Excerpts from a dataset
────────────────────
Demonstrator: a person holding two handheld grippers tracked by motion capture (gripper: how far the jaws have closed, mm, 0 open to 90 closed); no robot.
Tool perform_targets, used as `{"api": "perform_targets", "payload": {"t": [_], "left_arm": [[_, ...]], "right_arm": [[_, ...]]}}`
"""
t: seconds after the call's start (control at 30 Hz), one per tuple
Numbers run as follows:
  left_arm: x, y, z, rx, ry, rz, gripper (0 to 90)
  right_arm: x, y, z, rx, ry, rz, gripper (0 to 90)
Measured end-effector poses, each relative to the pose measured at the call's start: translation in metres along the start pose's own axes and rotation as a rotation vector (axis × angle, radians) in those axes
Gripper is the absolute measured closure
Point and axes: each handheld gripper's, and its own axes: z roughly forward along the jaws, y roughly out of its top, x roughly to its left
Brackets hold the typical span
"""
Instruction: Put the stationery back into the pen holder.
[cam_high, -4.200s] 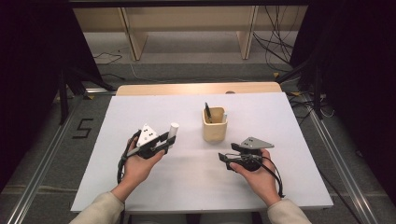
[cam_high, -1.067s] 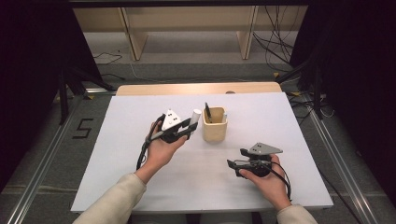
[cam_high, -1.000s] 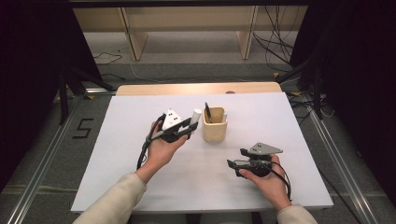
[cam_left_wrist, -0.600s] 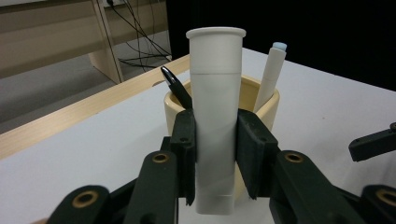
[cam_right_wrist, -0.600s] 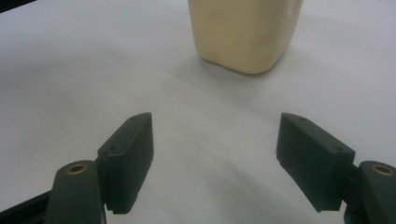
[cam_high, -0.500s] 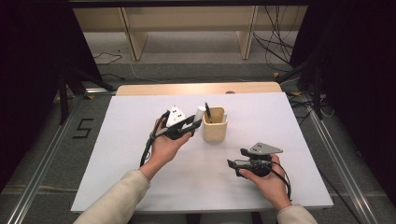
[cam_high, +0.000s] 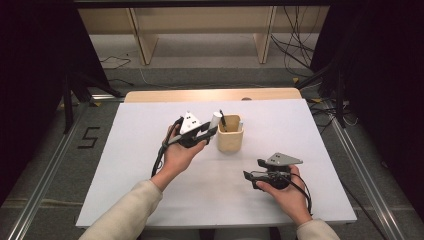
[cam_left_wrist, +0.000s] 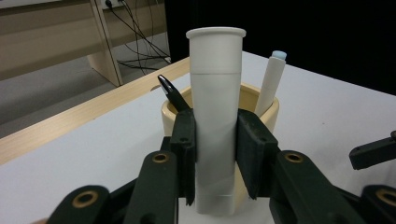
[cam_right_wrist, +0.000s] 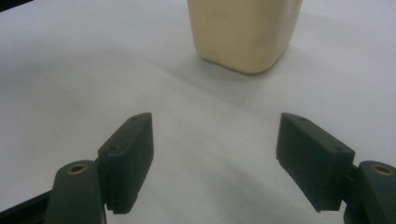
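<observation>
High view: left gripper (cam_high: 212, 129) clamping white tube (cam_high: 215, 120) just beside cup (cam_high: 230, 140), mid-bench toward far edge
Left gripper view: fingers (cam_left_wrist: 186, 144) pressed on tube, upright before cup rim; next: lift over rim, lower in, release
Right gripper view: right gripper (cam_right_wrist: 224, 163) wide open, empty, near front edge

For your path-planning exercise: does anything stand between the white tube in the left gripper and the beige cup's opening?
Partly. A black pen and a white marker already stand in the beige cup; the white tube sits before the gap between them.
</observation>
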Motion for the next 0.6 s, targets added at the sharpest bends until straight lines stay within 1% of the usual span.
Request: {"api": "perform_targets", "payload": {"t": [0.17, 0.23, 0.6], "left_arm": [[0.0002, 0.0021, 0.002, -0.002, -0.001, 0.002, 70.1], [-0.0003, 0.003, 0.0032, -0.006, -0.001, -0.005, 70.1], [-0.0034, 0.0079, 0.0083, -0.008, -0.009, 0.003, 70.1]], "right_arm": [[0.0, 0.0, 0.0, 0.0, 0.0, -0.001, 28.4], [-0.0001, -0.0001, 0.0, 0.0, 0.0, 0.0, 28.4], [-0.0005, -0.0001, -0.0003, 0.004, -0.001, 0.001, 28.4]]}}
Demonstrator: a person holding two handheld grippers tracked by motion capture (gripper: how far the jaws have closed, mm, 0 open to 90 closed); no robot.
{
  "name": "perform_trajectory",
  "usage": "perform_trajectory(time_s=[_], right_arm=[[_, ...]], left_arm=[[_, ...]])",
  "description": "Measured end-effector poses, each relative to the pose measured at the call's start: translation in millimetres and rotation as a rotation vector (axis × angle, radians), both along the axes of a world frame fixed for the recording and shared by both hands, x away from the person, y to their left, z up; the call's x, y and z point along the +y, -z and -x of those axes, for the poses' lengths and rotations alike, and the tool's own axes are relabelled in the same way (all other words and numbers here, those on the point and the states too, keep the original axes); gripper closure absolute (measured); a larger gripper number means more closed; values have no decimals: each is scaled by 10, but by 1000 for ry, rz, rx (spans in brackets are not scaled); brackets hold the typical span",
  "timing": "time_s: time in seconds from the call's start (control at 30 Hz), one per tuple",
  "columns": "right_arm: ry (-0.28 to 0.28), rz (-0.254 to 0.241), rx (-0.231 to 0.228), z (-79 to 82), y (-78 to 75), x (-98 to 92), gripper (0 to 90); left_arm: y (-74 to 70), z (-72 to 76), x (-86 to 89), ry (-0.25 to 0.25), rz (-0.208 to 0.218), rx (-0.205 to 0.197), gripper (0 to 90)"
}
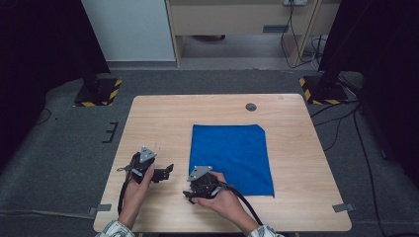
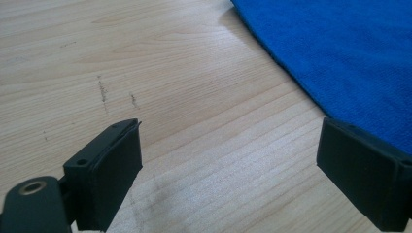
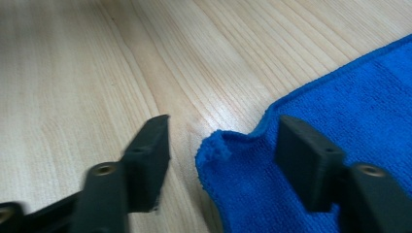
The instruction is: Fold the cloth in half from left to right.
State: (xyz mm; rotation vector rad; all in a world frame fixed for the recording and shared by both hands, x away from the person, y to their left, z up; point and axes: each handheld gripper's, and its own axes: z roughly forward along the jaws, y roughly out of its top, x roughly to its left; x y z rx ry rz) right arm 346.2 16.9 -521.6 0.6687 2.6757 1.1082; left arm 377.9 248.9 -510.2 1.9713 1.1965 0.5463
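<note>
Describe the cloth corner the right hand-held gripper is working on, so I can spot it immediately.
On the light wooden table lies a flat blue microfibre cloth. Follow its left edge toward the person to the near-left corner, which sits between the open jaws of the right hand-held gripper. Unlike the flat edges beside it, this corner is slightly curled and puckered.

Surface point(image 1: 163, 118): light wood grain, faint dark scuffs ahead of the left tongs. Round grommet point(image 1: 251, 106) far beyond the tongs, near the back edge. Grey carpet point(image 1: 69, 148) around; two hazard-striped bases point(image 1: 99, 91) beyond.
</note>
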Motion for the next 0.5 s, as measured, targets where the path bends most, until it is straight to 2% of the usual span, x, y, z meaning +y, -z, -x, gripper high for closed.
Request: perform_trajectory(time_s=[0.17,0.33,0.5], right_arm=[[11,-13,8,12,25,1,588],[19,-29,-5,38,40,21,744],[15,-42,-9,47,26,27,855]], left_arm=[[14,-4,-25,6,-9,11,85],[8,-2,-25,6,-2,5,85],[15,-7,-27,10,-3,15,85]])
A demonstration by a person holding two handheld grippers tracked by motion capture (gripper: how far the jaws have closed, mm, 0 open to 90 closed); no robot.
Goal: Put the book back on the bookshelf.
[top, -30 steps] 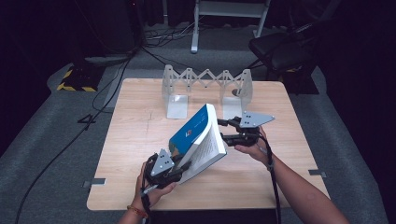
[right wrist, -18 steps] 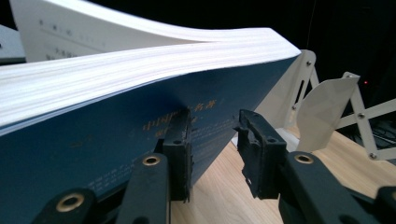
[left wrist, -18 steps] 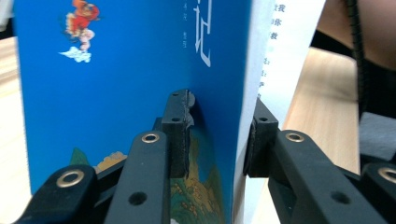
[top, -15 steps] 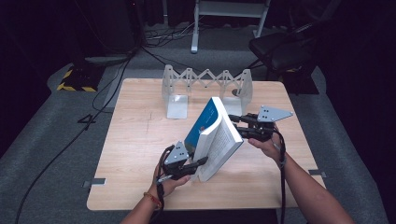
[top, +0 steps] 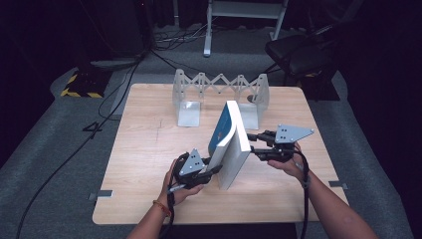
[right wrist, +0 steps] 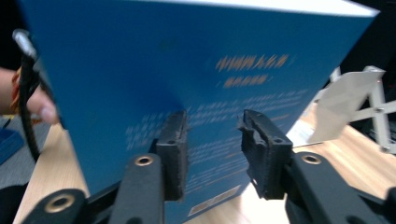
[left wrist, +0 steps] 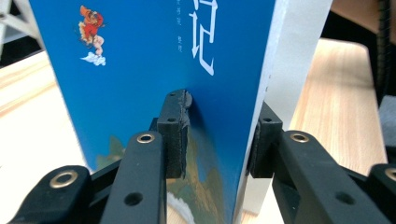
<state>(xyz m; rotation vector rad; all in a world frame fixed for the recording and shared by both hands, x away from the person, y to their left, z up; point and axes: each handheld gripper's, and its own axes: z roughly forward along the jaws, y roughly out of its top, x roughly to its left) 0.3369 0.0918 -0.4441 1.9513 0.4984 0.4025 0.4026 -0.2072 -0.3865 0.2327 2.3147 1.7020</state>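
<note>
A thick book point(top: 233, 142) with a blue cover point(left wrist: 154, 56) and white page edges stands upright on its end near the middle of the wooden table point(top: 149, 149). My left gripper point(top: 213, 172) is shut on the book's lower near corner, one pad on the front cover and the other on the back point(left wrist: 218, 108). From the right, my right gripper point(top: 252, 143) points at the back cover point(right wrist: 187, 70). Its jaws are open point(right wrist: 215, 121), with their tips at or very near the cover and nothing between them.
A metal expanding bookend rack point(top: 219, 89) stands at the table's far side just behind the book, its right plate point(right wrist: 348, 105) close by. Beyond the table are a dark chair point(top: 298, 55), floor cables and a yellow-black striped block point(top: 79, 84).
The book has swung from a leftward lean to upright and shifted slightly right. Both grippers moved with it, the left holding the lower corner and the right staying at the back cover.
</note>
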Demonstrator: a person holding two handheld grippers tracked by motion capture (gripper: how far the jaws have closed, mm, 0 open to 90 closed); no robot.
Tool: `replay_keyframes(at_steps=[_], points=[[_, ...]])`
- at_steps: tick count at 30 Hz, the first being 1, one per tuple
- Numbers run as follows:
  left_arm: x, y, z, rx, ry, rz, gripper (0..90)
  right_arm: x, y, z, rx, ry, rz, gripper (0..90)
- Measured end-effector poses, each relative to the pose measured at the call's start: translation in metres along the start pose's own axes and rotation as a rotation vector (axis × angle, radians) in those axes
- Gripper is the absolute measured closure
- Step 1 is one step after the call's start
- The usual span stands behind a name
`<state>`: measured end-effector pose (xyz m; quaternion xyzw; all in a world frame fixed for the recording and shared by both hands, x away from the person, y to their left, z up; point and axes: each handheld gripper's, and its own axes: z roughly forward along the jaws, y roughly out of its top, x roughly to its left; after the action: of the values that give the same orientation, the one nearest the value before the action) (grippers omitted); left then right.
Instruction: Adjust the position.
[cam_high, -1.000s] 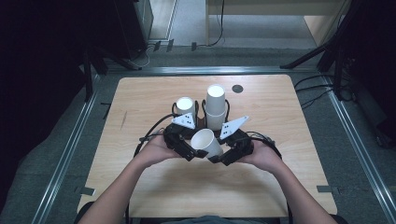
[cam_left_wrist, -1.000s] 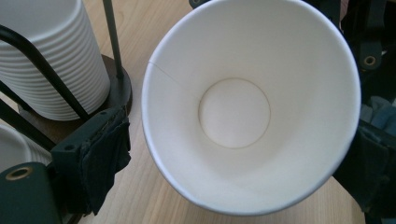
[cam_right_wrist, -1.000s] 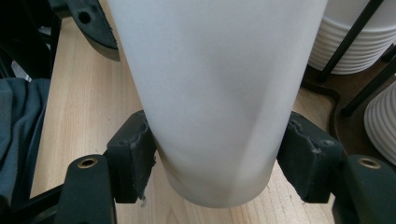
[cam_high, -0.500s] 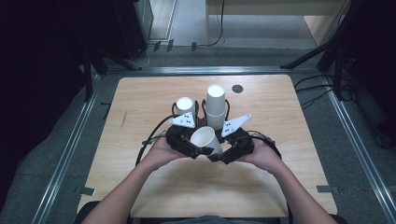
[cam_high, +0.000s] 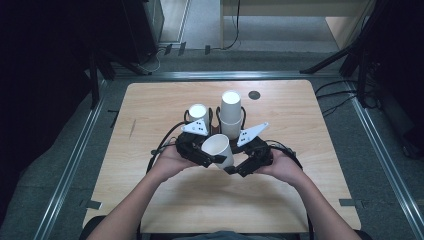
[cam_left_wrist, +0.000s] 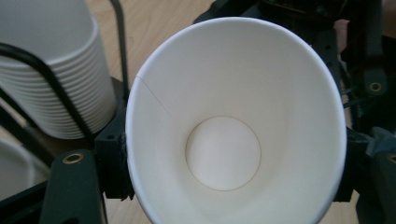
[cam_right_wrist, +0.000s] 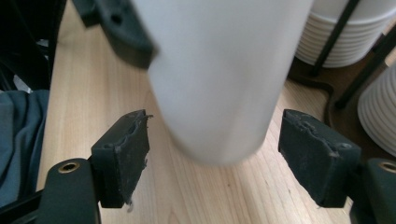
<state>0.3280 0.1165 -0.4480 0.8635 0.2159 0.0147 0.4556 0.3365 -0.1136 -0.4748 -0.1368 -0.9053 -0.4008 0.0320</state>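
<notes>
We have a handover in hand just above the near middle of the desk (cam_high: 150, 200), where the loose paper cup (cam_high: 218, 148) hangs between the two tools, tipped with its mouth toward us. In the left gripper view the left tongs (cam_high: 210, 159) pinch the cup at its rim, a pad at 9 o'clock and a pad at 3 o'clock, having just been closing onto it. The right tongs (cam_right_wrist: 212, 154) have just been opening: in the right gripper view their pads stand spread either side of the cup's narrow base, clear of it. To do this well, we judge that the left grip should stay light, since a thin rim will likely buckle under more squeeze, and the right tongs should back straight off without brushing the base. Farther off, at 12 o'clock, the taller cup stack (cam_high: 231, 114) and the shorter cup stack (cam_high: 198, 114) stand in their wire holders (cam_high: 218, 118), so we should carry the cup low and steady toward them.
</notes>
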Motion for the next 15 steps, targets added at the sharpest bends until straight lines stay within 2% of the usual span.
replay_keyframes(at_steps=[2, 5, 9, 15], points=[[0.0008, -0.0002, -0.0016, 0.002, 0.012, 0.000, 24.2, -0.0005, -0.0017, -0.0008, 0.009, -0.017, 0.002, 24.3], [0.0034, -0.0008, -0.0028, 0.030, 0.021, -0.011, 24.2, -0.0013, -0.0036, -0.0018, 0.018, -0.039, 0.008, 24.1], [0.0036, -0.0014, -0.0035, 0.061, 0.026, 0.007, 24.2, -0.0010, -0.0050, -0.0047, 0.023, -0.049, -0.008, 23.3], [0.0047, -0.0025, -0.0038, 0.105, 0.026, 0.020, 24.1, -0.0021, -0.0084, -0.0086, 0.020, -0.073, 0.006, 23.2]])
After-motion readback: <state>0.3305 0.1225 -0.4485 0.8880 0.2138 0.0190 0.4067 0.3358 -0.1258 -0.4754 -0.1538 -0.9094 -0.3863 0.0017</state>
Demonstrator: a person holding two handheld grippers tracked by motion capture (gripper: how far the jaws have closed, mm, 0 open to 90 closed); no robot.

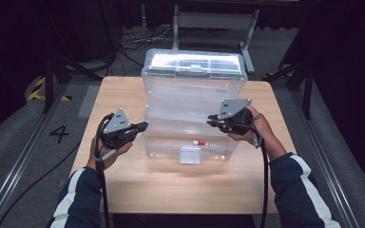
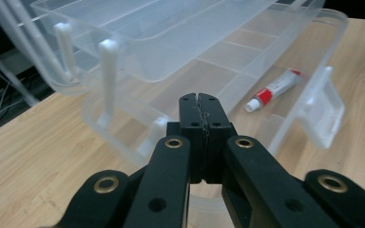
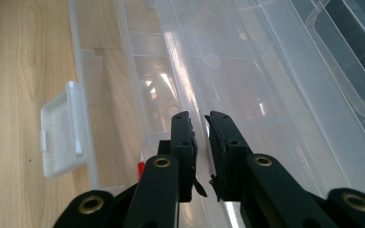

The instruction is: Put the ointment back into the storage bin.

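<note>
A clear plastic toolbox stands open on the wooden table, its lid up at the back. A lift-out tray hangs over the bottom compartment, where a small white tube with a red band lies. My left gripper is shut with nothing in it, just off the box's left end. At the box's right end my right gripper has its jaws pinched on the tray's thin clear rim.
The box's white front latch hangs open toward me. Bare tabletop lies in front of the box and at both sides. Beyond the table are a dark floor, cables and a metal frame.
</note>
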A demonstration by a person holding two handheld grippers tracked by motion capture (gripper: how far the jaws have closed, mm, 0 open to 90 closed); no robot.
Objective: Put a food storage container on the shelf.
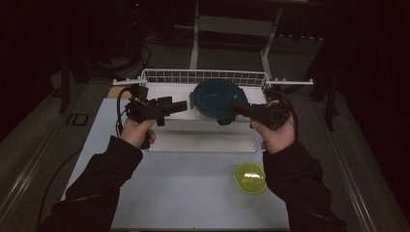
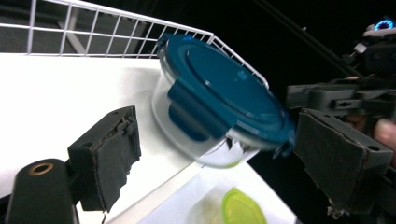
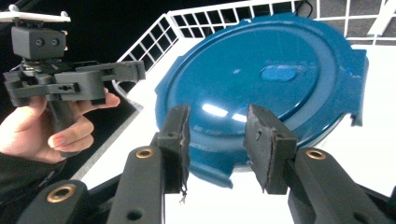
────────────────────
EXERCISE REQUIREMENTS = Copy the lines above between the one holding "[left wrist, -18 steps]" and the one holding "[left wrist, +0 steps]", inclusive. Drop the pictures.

YOUR SOLUTION =
[left wrist, -18 steps] 
[top, -15 steps] 
[top, +0 steps] 
[right wrist, +0 steps] 
[left wrist, +0 steps] 

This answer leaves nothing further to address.